• TASK BRIEF: If a line in the records below holds the word "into", copy it.
EXTRACTED MATERIAL Block Start
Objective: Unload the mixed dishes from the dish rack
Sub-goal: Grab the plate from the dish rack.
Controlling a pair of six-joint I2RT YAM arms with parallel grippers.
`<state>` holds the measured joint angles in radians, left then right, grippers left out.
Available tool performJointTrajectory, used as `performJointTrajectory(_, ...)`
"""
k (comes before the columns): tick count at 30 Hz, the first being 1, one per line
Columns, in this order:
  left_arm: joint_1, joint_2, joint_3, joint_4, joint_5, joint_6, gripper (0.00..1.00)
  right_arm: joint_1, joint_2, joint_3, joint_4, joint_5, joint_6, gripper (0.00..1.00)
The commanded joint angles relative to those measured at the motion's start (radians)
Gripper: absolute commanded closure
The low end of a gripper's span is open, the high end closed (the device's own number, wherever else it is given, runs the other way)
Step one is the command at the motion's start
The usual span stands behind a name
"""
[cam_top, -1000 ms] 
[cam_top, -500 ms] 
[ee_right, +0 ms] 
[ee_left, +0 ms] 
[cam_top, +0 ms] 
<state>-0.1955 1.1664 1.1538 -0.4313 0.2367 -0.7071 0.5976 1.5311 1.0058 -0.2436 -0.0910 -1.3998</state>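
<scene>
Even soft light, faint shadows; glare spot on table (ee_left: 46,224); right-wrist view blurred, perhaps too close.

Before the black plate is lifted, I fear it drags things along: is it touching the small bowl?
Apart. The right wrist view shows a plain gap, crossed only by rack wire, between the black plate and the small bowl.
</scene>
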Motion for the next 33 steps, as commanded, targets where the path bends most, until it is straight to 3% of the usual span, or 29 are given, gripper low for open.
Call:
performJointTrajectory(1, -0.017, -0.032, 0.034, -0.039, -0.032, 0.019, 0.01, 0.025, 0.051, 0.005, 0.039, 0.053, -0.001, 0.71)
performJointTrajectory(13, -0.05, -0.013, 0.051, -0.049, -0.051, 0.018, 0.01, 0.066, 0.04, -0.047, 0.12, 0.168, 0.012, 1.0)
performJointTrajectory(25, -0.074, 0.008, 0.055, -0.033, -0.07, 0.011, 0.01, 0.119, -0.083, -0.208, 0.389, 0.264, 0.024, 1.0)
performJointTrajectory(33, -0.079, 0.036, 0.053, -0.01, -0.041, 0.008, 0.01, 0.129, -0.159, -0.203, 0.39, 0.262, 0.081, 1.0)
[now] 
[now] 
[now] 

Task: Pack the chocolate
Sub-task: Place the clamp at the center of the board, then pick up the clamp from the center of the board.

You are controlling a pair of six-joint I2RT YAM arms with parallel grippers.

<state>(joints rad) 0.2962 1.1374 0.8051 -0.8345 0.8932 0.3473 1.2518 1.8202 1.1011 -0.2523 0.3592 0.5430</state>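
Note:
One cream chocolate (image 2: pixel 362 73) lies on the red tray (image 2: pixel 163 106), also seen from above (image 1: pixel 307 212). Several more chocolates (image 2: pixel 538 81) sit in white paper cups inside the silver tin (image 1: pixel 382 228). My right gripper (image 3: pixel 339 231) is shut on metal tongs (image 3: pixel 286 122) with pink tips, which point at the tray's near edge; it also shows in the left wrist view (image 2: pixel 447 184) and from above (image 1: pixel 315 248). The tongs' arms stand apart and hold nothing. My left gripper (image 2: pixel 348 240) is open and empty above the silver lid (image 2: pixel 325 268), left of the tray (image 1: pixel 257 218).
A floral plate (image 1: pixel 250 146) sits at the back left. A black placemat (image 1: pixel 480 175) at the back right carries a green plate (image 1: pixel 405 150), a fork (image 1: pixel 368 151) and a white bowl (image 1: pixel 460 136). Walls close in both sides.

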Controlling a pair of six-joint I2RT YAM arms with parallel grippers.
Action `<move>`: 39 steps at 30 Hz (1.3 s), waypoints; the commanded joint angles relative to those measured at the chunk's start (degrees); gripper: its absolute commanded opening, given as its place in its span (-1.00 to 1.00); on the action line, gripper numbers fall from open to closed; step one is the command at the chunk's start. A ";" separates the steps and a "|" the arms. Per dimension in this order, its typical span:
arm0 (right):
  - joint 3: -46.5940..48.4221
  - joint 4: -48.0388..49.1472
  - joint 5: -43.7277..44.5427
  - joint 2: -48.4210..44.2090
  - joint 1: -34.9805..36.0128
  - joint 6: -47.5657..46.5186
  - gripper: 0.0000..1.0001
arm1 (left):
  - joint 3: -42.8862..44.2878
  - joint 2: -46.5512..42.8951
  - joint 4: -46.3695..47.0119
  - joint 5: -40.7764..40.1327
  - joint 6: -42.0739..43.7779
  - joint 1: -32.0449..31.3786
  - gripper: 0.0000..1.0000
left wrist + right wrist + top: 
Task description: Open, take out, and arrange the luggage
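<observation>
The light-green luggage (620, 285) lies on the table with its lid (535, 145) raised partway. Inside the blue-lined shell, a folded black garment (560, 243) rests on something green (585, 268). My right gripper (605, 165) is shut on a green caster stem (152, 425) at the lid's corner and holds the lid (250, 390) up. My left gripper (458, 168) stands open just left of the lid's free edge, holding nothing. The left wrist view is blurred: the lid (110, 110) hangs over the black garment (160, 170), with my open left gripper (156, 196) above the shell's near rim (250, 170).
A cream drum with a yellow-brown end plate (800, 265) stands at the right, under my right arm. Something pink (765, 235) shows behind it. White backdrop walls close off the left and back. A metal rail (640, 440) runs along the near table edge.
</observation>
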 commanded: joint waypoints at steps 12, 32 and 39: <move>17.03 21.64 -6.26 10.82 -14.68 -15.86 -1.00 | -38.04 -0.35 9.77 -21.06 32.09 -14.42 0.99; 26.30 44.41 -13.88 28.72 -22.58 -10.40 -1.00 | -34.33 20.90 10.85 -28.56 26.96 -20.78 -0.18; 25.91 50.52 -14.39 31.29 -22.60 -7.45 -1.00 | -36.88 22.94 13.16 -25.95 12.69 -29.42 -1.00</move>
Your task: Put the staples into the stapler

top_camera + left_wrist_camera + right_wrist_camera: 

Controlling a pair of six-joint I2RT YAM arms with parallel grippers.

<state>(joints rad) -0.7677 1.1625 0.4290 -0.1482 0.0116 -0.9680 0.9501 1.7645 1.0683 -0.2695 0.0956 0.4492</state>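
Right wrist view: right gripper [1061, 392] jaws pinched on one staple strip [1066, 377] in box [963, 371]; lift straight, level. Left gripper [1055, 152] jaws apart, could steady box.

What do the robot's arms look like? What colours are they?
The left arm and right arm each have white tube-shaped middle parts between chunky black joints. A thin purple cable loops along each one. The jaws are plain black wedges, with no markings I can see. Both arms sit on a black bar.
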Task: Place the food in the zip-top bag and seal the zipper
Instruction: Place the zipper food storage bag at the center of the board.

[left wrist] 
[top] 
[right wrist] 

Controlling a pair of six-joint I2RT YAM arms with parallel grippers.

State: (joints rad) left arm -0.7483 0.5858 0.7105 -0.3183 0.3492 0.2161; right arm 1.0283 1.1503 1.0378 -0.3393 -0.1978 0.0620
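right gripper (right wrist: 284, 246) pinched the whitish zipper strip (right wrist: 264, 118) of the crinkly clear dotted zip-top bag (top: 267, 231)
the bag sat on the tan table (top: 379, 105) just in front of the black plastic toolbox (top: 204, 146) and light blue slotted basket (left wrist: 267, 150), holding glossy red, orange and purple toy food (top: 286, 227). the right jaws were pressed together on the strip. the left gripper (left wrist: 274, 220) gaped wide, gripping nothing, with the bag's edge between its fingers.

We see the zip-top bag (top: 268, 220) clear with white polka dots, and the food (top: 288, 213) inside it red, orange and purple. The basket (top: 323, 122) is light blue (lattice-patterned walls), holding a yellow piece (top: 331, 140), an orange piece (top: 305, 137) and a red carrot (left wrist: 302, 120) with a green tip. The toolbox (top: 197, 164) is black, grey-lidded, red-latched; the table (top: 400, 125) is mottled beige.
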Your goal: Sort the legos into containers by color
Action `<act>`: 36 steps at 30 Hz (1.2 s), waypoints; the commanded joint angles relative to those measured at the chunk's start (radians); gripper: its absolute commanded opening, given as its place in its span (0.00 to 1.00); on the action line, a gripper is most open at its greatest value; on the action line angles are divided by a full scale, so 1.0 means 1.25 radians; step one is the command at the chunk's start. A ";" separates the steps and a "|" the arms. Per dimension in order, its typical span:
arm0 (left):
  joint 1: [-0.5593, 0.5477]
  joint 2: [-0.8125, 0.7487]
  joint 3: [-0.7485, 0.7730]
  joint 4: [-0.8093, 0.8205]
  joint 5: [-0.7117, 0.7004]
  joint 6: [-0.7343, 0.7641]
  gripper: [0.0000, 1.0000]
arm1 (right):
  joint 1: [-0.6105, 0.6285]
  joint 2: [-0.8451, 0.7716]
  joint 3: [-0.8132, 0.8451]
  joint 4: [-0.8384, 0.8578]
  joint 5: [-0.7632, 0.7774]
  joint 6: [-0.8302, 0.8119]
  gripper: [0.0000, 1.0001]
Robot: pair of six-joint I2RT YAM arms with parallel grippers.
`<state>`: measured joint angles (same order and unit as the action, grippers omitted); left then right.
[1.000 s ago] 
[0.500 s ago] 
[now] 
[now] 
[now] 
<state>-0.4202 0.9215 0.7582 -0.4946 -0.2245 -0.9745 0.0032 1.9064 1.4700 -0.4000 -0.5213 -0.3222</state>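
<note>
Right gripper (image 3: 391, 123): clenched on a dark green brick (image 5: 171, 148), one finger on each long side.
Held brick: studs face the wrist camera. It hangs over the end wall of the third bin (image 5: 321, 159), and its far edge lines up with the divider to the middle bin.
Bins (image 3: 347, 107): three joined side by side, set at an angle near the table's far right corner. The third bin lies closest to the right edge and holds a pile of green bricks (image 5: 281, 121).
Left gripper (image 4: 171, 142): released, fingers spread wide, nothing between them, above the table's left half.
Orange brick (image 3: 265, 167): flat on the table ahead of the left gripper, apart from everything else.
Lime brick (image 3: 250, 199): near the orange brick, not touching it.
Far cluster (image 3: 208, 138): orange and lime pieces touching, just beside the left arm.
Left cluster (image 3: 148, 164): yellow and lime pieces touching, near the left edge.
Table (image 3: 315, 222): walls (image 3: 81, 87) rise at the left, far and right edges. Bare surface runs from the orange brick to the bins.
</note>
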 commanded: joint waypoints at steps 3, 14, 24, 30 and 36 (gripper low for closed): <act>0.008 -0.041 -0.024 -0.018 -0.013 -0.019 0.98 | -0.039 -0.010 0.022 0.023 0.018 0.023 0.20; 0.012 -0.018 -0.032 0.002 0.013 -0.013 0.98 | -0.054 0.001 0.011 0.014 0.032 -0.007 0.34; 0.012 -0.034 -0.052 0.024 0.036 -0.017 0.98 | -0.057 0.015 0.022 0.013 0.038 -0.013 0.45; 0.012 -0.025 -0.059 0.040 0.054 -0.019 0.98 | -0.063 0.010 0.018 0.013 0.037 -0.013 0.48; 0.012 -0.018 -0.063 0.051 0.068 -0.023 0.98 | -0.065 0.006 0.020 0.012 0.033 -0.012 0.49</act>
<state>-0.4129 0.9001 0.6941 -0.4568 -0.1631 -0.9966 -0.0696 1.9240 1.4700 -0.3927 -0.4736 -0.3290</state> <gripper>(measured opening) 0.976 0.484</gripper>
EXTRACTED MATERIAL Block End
• RESPONSE BELOW:
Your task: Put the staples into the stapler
Your goal: Sort the legos into containers by color

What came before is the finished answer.